WHAT IS EXPECTED: All lines between the start of the listing below and the line containing "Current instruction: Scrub", inclusive, must be repeated exactly.

_ _ _

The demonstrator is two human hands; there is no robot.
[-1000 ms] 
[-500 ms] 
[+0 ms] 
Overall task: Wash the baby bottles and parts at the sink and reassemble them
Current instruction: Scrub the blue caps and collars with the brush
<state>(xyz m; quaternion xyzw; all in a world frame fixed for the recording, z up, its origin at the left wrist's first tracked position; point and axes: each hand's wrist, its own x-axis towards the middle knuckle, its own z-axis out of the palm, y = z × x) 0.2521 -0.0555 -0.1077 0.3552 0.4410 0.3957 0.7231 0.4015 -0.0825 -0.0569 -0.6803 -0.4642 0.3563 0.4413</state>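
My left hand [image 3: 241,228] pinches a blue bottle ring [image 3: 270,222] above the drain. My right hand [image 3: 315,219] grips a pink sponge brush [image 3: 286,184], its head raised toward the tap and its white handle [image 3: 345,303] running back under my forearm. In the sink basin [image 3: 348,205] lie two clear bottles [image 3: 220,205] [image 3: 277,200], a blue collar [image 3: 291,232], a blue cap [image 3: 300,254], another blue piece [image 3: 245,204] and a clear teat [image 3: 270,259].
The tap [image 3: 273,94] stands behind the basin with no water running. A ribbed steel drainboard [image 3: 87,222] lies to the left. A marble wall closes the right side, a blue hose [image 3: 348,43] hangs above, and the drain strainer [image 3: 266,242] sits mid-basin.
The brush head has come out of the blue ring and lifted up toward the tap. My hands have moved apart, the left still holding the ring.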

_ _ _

ANSWER TO THE PROBLEM:
The demonstrator is two human hands; there is no robot.
[-1000 ms] 
[-500 ms] 
[+0 ms] 
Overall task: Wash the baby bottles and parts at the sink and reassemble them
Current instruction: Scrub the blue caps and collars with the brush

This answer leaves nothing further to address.